9. How the Ground Truth for the Training Set Was Established
The document does not provide details on how the ground truth was established for the training set. It primarily describes the methodology for establishing the ground truth for the test set used in the pivotal clinical study. It mentions that IDx has provided a full characterization of the technical parameters of the software, including a description of the algorithms, and that IDx will make future algorithm improvements under a consistent medically relevant framework. However, the details of training data ground truth establishment are not discussed.
§ 886.1100 Retinal diagnostic software device.
(a)
Identification. A retinal diagnostic software device is a prescription software device that incorporates an adaptive algorithm to evaluate ophthalmic images for diagnostic screening to identify retinal diseases or conditions.(b)

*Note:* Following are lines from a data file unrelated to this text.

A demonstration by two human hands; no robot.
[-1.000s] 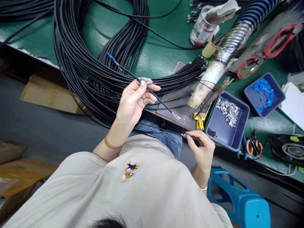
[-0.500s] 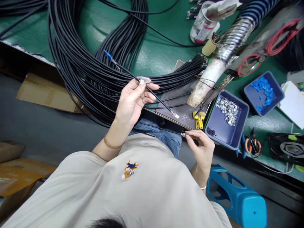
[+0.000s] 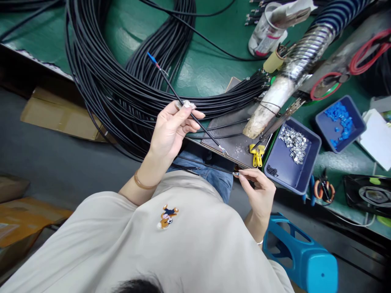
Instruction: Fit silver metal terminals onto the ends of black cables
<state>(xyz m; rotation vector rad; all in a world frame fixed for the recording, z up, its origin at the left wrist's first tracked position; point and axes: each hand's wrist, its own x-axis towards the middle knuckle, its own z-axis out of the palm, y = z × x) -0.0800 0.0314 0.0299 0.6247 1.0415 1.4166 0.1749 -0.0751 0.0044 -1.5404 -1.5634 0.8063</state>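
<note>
My left hand (image 3: 168, 130) pinches a short black cable (image 3: 203, 129) between thumb and fingers. A crumpled whitish scrap, perhaps tissue or cloth, is also at its fingertips. The cable slants across the black cable coil (image 3: 122, 85), with a blue connector (image 3: 152, 57) on its upper end. Thin wires and a small pale connector (image 3: 222, 150) show at its lower end. Low by the bench edge, my right hand (image 3: 259, 187) has thumb and finger closed on the metal-tipped end (image 3: 236, 173) of another thin black cable (image 3: 210, 166); the fingertips partly hide that tip.
A blue-grey tray (image 3: 285, 173) of small metal shells stands right of a yellow clip-like tool (image 3: 257, 154). Beyond it is a bin (image 3: 351, 140) of blue connectors. A duct pipe (image 3: 265, 110) hangs over the bench. Orange-handled pliers (image 3: 324, 191) and a blue stool (image 3: 320, 256) are at right.
The short cable in my left hand has turned, its blue end swinging right and up and its lower connector showing a different side. My right hand stays nearly still. The view has shifted slightly.
</note>
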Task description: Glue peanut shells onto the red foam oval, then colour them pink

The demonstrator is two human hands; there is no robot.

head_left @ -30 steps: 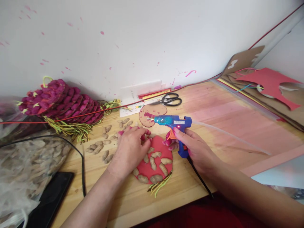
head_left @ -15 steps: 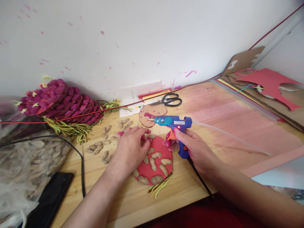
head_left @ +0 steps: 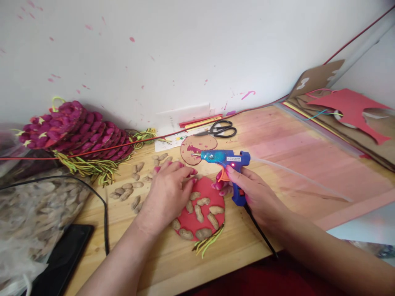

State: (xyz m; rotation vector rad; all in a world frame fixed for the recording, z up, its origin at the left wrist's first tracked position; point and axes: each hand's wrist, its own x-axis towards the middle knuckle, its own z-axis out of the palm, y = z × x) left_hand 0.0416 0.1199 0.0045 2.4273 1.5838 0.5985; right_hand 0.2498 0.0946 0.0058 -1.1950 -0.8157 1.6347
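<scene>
A red round cut-out (head_left: pixel 202 211) lies on the wooden table (head_left: pixel 277 164), with several peanut shells stuck around its rim. My left hand (head_left: pixel 168 191) rests on its upper left edge, fingers curled down over the shells there; what they press on is hidden. My right hand (head_left: pixel 247 193) grips a blue hot glue gun (head_left: pixel 226 162) with a red light on, its nozzle pointing left above the cut-out. A clear glue stick (head_left: pixel 296 174) trails from its back.
Loose peanuts (head_left: pixel 129 189) lie left of the cut-out. A purple painted-shell piece (head_left: pixel 77 131) sits at back left, a bag of peanuts (head_left: pixel 33 209) and a dark phone (head_left: pixel 61 259) at left. Black scissors (head_left: pixel 220 129) and a brown disc (head_left: pixel 197 146) lie behind. Red paper (head_left: pixel 352 111) is at right.
My left hand has shifted slightly up and left over the cut-out's edge. The glue gun and right hand have hardly moved.
</scene>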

Classification. Class II (special controls). The special controls for this device are:(1) Software verification and validation documentation, based on a comprehensive hazard analysis, must fulfill the following:
(i) Software documentation must provide a full characterization of technical parameters of the software, including algorithm(s).
(ii) Software documentation must describe the expected impact of applicable image acquisition hardware characteristics on performance and associated minimum specifications.
(iii) Software documentation must include a cybersecurity vulnerability and management process to assure software functionality.
(iv) Software documentation must include mitigation measures to manage failure of any subsystem components with respect to incorrect patient reports and operator failures.
(2) Clinical performance data supporting the indications for use must be provided, including the following:
(i) Clinical performance testing must evaluate sensitivity, specificity, positive predictive value, and negative predictive value for each endpoint reported for the indicated disease or condition across the range of available device outcomes.
(ii) Clinical performance testing must evaluate performance under anticipated conditions of use.
(iii) Statistical methods must include the following:
(A) Where multiple samples from the same patient are used, statistical analysis must not assume statistical independence without adequate justification.
(B) Statistical analysis must provide confidence intervals for each performance metric.
(iv) Clinical data must evaluate the variability in output performance due to both the user and the image acquisition device used.
(3) A training program with instructions on how to acquire and process quality images must be provided.
(4) Human factors validation testing that evaluates the effect of the training program on user performance must be provided.
(5) A protocol must be developed that describes the level of change in device technical specifications that could significantly affect the safety or effectiveness of the device.
(6) Labeling must include:
(i) Instructions for use, including a description of how to obtain quality images and how device performance is affected by user interaction and user training;
(ii) The type of imaging data used, what the device outputs to the user, and whether the output is qualitative or quantitative;
(iii) Warnings regarding image acquisition factors that affect image quality;
(iv) Warnings regarding interpretation of the provided outcomes, including:
(A) A warning that the device is not to be used to screen for the presence of diseases or conditions beyond its indicated uses;
(B) A warning that the device provides a screening diagnosis only and that it is critical that the patient be advised to receive followup care; and
(C) A warning that the device does not treat the screened disease;
(v) A summary of the clinical performance of the device for each output, with confidence intervals; and
(vi) A summary of the clinical performance testing conducted with the device, including a description of the patient population and clinical environment under which it was evaluated.